_Exercise description:_
Would you please transcribe the listing exactly, with no images?

--

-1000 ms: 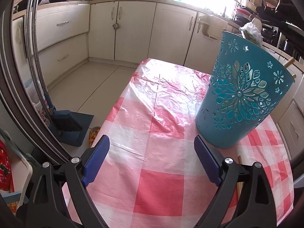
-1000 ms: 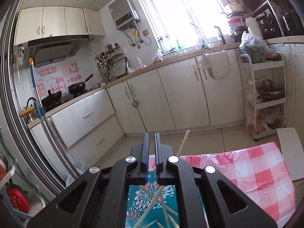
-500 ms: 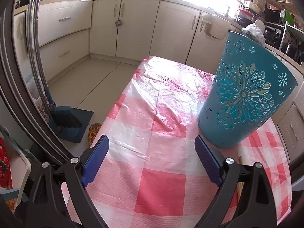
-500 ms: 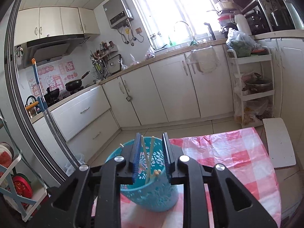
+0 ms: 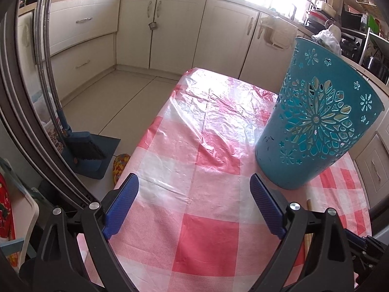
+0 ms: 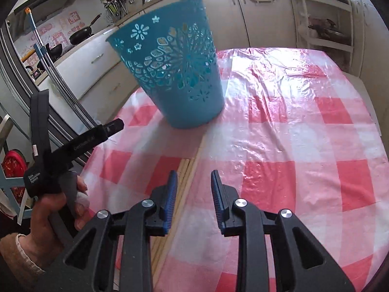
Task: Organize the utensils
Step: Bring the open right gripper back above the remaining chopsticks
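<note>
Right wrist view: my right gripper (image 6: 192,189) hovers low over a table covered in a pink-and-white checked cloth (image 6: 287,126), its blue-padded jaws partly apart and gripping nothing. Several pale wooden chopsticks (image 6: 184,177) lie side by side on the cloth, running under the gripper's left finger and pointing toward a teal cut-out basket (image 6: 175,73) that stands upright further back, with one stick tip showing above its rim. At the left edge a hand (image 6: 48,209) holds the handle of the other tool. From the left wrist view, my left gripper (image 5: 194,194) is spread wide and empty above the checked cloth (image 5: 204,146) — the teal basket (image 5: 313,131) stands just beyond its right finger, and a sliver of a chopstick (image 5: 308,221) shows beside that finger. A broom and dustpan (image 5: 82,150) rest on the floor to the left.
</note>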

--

_Answer:_
-1000 ms: 
-1000 ms: 
-500 ms: 
-500 ms: 
+0 ms: 
+0 ms: 
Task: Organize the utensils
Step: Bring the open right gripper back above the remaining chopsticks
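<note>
Right wrist view: my right gripper (image 6: 192,189) hovers low over a table covered in a pink-and-white checked cloth (image 6: 287,126), its blue-padded jaws partly apart and gripping nothing. Several pale wooden chopsticks (image 6: 184,177) lie side by side on the cloth, running under the gripper's left finger and pointing toward a teal cut-out basket (image 6: 175,73) that stands upright further back, with one stick tip showing above its rim. At the left edge a hand (image 6: 48,209) holds the handle of the other tool. From the left wrist view, my left gripper (image 5: 194,194) is spread wide and empty above the checked cloth (image 5: 204,146) — the teal basket (image 5: 313,131) stands just beyond its right finger, and a sliver of a chopstick (image 5: 308,221) shows beside that finger. A broom and dustpan (image 5: 82,150) rest on the floor to the left.
</note>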

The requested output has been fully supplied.